**EXERCISE REQUIREMENTS**
Would you please return the data below verbatim, without its pictures?
########################################
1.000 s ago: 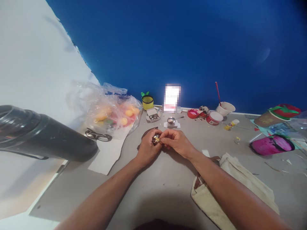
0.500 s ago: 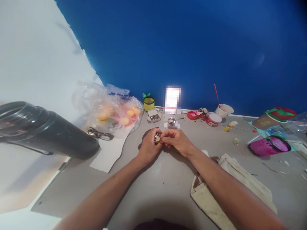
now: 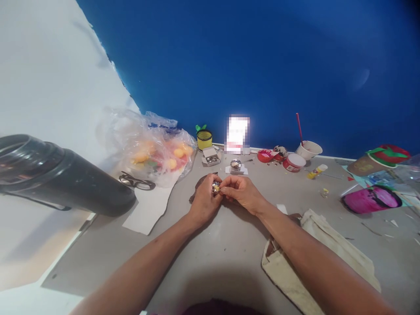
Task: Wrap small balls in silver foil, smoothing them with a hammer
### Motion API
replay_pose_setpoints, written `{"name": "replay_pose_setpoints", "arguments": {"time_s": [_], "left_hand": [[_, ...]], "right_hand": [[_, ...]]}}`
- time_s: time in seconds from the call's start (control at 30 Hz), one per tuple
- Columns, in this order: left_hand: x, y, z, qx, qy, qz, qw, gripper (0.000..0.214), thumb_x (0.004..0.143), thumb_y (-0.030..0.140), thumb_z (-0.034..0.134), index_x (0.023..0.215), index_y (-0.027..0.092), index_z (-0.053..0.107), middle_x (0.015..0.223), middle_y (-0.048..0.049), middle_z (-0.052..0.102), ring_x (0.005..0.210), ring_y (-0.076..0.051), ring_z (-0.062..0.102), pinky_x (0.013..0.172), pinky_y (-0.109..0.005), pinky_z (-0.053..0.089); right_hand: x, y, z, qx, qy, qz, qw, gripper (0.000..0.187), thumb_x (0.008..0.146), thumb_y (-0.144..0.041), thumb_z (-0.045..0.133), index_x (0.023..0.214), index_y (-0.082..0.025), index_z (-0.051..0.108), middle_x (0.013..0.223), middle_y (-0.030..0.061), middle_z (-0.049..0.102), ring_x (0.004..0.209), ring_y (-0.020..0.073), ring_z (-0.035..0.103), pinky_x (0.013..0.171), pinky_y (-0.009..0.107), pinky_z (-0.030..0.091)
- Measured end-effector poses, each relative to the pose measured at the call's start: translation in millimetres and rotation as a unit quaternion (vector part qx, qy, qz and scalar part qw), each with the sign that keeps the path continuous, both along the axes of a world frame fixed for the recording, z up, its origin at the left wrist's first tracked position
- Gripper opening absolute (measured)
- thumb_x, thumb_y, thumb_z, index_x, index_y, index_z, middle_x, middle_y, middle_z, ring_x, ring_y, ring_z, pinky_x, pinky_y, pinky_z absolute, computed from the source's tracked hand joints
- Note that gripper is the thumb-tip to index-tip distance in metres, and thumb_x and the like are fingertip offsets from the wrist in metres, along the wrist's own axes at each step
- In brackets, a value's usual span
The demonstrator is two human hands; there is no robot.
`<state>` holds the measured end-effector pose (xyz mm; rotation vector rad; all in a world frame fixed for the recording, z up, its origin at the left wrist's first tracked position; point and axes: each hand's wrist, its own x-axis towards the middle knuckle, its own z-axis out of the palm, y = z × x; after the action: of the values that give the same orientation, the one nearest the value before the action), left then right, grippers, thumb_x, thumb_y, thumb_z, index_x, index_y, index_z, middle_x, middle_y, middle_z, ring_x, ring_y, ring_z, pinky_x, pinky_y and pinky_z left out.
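My left hand (image 3: 204,200) and my right hand (image 3: 242,192) meet over the grey table (image 3: 213,258), fingers curled. Between them they pinch a small shiny ball (image 3: 215,188), silver with a yellow patch. My left hand cups it from the left, while my right fingertips press on it from the right. Just behind my hands a second shiny silver ball (image 3: 235,164) rests on a small white card. A small open white box (image 3: 210,156) with silvery pieces sits to its left.
A black cylinder (image 3: 59,177) juts in at left. Eyeglasses (image 3: 136,181), white paper and a clear plastic bag (image 3: 152,148) of coloured balls lie behind it. A yellow cup (image 3: 204,139), red tubs, a white cup with a brush (image 3: 307,148), a pink object and a cloth bag (image 3: 315,258) lie right.
Both hands stay closed on the small ball with only slight finger shifts. The camera view has drifted a little.
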<state>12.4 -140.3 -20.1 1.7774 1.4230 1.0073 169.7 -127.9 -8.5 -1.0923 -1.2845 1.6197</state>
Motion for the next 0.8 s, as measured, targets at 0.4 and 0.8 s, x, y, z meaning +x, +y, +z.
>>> {"name": "replay_pose_setpoints", "arguments": {"time_s": [0.4,0.8], "left_hand": [[3,0,0.0,-0.037,0.008,0.05,0.998,0.02,0.077,0.014,0.056,0.095,0.022,0.052,0.095,-0.0035,0.065,0.085,-0.021,0.06,0.076,-0.033,0.043],[3,1,-0.3,-0.041,-0.075,0.067,0.994,0.023,0.075,0.018,0.062,0.097,0.021,0.055,0.089,0.0,0.064,0.078,-0.018,0.059,0.072,-0.03,0.046]], "right_hand": [[-15,-8,-8.6,0.145,-0.124,-0.065,0.979,0.008,0.081,-0.028,0.06,0.08,-0.02,0.063,0.078,-0.0002,0.066,0.071,0.0151,0.058,0.067,0.028,0.047],[-5,-5,1.6,0.151,-0.162,-0.057,0.973,0.012,0.086,-0.033,0.056,0.087,-0.021,0.06,0.079,-0.0011,0.064,0.07,0.0157,0.058,0.063,0.028,0.044]]}}
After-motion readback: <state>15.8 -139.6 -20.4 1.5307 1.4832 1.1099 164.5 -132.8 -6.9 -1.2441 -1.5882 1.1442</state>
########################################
**TASK SOLUTION**
1.000 s ago: 
0.500 s ago: 
now: 
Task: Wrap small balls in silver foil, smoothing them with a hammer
### Motion API
replay_pose_setpoints, written `{"name": "replay_pose_setpoints", "arguments": {"time_s": [_], "left_hand": [[_, ...]], "right_hand": [[_, ...]]}}`
- time_s: time in seconds from the call's start (control at 30 Hz), one per tuple
- Columns, in this order: left_hand: x, y, z, qx, qy, qz, qw, gripper (0.000..0.214), thumb_x (0.004..0.143), thumb_y (-0.030..0.140), thumb_z (-0.034..0.134), index_x (0.023..0.215), index_y (-0.027..0.092), index_z (-0.053..0.107), middle_x (0.015..0.223), middle_y (-0.048..0.049), middle_z (-0.052..0.102), ring_x (0.005..0.210), ring_y (-0.076..0.051), ring_z (-0.062..0.102), pinky_x (0.013..0.172), pinky_y (-0.109..0.005), pinky_z (-0.053..0.089); right_hand: x, y, z, qx, qy, qz, qw, gripper (0.000..0.187), thumb_x (0.008..0.146), thumb_y (-0.144..0.041), thumb_z (-0.045..0.133), index_x (0.023..0.214), index_y (-0.082..0.025), index_z (-0.051..0.108), middle_x (0.013..0.223), middle_y (-0.030..0.061), middle_z (-0.049..0.102), ring_x (0.004..0.209), ring_y (-0.020..0.073), ring_z (-0.035..0.103), pinky_x (0.013..0.171), pinky_y (-0.009..0.107), pinky_z (-0.030..0.091)
- Measured end-effector poses, each relative to the pose measured at the call's start: translation in millimetres and rotation as a unit quaternion (vector part qx, qy, qz and scalar part qw), each with the sign that keeps the path continuous, both along the axes of a world frame fixed for the recording, z up, its origin at the left wrist's first tracked position
- Gripper opening absolute (measured)
- thumb_x, thumb_y, thumb_z, index_x, index_y, index_z, middle_x, middle_y, middle_z, ring_x, ring_y, ring_z, pinky_x, pinky_y, pinky_z absolute, computed from the source's tracked hand joints
- Note that gripper is the thumb-tip to index-tip distance in metres, and thumb_x and the like are fingertip offsets from the wrist in metres, along the wrist's own axes at each step
- In brackets, a value's usual span
The demonstrator is two human hands; there is no robot.
`<state>` holds the measured end-effector pose (xyz mm; rotation vector rad; all in a world frame fixed for the recording, z up, its origin at the left wrist's first tracked position; point and axes: each hand's wrist, its own x-axis towards the middle knuckle, its own z-axis out of the palm, y = z × x; after the action: of the values that give the same orientation, the one nearest the value before the action), left then right, grippers, thumb_x, thumb_y, thumb_z, index_x, index_y, index_z, middle_x, middle_y, middle_z, ring_x, ring_y, ring_z, pinky_x, pinky_y and pinky_z left out.
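My left hand (image 3: 204,200) and my right hand (image 3: 242,192) meet over the grey table (image 3: 213,258), fingers curled. Between them they pinch a small shiny ball (image 3: 215,188), silver with a yellow patch. My left hand cups it from the left, while my right fingertips press on it from the right. Just behind my hands a second shiny silver ball (image 3: 235,164) rests on a small white card. A small open white box (image 3: 210,156) with silvery pieces sits to its left.
A black cylinder (image 3: 59,177) juts in at left. Eyeglasses (image 3: 136,181), white paper and a clear plastic bag (image 3: 152,148) of coloured balls lie behind it. A yellow cup (image 3: 204,139), red tubs, a white cup with a brush (image 3: 307,148), a pink object and a cloth bag (image 3: 315,258) lie right.
Both hands stay closed on the small ball with only slight finger shifts. The camera view has drifted a little.
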<state>12.4 -140.3 -20.1 1.7774 1.4230 1.0073 169.7 -127.9 -8.5 -1.0923 -1.2845 1.6197</state>
Motion for the next 0.8 s, as measured, targets at 0.4 and 0.8 s, x, y, z meaning +x, +y, +z.
>>> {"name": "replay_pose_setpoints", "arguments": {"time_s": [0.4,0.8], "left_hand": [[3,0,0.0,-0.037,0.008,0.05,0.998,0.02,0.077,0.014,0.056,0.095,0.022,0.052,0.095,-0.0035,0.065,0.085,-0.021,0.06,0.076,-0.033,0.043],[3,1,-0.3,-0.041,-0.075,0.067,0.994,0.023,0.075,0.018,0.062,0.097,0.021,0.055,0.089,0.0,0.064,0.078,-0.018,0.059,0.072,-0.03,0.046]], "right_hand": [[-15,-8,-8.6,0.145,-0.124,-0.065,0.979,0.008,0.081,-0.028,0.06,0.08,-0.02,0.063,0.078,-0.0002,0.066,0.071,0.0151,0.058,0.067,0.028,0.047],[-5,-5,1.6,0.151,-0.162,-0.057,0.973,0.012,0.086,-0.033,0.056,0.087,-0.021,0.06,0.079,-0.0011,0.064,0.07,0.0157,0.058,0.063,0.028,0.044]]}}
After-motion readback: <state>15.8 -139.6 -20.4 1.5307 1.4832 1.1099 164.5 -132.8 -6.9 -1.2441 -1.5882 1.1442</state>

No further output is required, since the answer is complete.